Кларендон писал о судьбе Карла I, находясь во второй эмиграции. Эта часть текста «Истории мятежа» не выглядит особо эмоциональной. Чувства могли остынуть. Фигурируют такие слова, как «святой», «мученик», «убийцы», но сильного впечатления они не создают. Более того, литературный портрет Карла I написан сдержанно, это характеристика достойного человека, в котором положительное преобладает над отрицательным, но не образ святого: «Он был лично бесстрашен, но недостаточно деятелен; у него было отличное понимание вещей, но он не был достаточно уверен в себе. Это вело к тому, что он менял свое мнение на худшее, и часто следовал советам людей, судивших обо все хуже, чем он. Это делало его более нерешительным, чем было допустимо в том состоянии дел. Если бы он имел более грубый и властный характер, его бы больше уважали и слушались; отказ от жестоких мер против нараставшего зла происходил из мягкости характера и чуткости, из-за чего в самых кровавых делах он выбирал мягкое решение и не следовал жестоким советам, какими бы разумными они не казались» [7, IV, 490].

Возможно, в этих словах проявилась прежняя обида советника, к чьему мнению Карл не всегда прислушивался. Куда эмоциональнее Кларендон в описании, как иностранные принцы раскупали добро Карла. Здесь выражена явная обида на то, что европейские державы не поддержали законного монарха в борьбе против мятежников. Мазарини, «долго почитавший Кромвеля», теперь выступил «в роли купца», приобретшего драгоценности короны, кровати и ковры. Испанский посол Карденас закупил и отправил в Испанию картины и драгоценности. Шведская королева Кристина приобрела задорого драгоценности, медали и картины. Губернатор Фландрии эрцгерцог Леопольд купил лучшие картины из королевских дворцов. Кларендон заключал: «Так соседние принцы поучаствовали в том, чтобы помочь Кромвелю получить большие суммы, которые он использовал, чтобы добиться окончательной и отвратительной победы над тем, что еще не было завоевано, чтобы уничтожить возобновленную монархию (имеется в виду двор Карла II в эмиграции — А. С.).
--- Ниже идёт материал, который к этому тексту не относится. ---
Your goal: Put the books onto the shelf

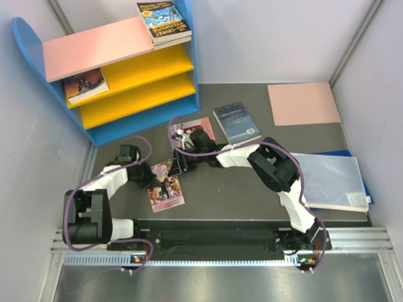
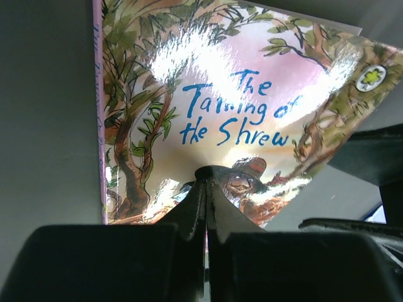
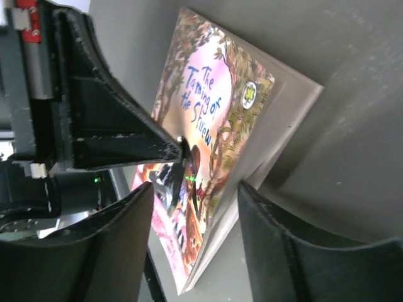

Обогатившись за счет награбленного у выжившего наследника, они ничем не облегчили ужасного положения, в котором он оказался» [7, IV, 498]. История не раз демонстрировала: у поверженного правителя немного шансов, что те, с кем он недавно был на равных, выручат его в беде, морализировал историк.

«Закончился тысяча шестьсот сорок восьмой год, год бесчестья и позора, каких раньше не бывало, год величайшей лжи и лицемерия, ужасных преступлений и предательств» [7, IV, 511], — этими словами Кларендон завершил одиннадцатый том «Истории мятежа».

Глава пятая«Отдать сердце целиком выздоровлению Англии»: 1649–1660

Так Кларендон определил цель и смысл своей деятельности в годы эмиграции.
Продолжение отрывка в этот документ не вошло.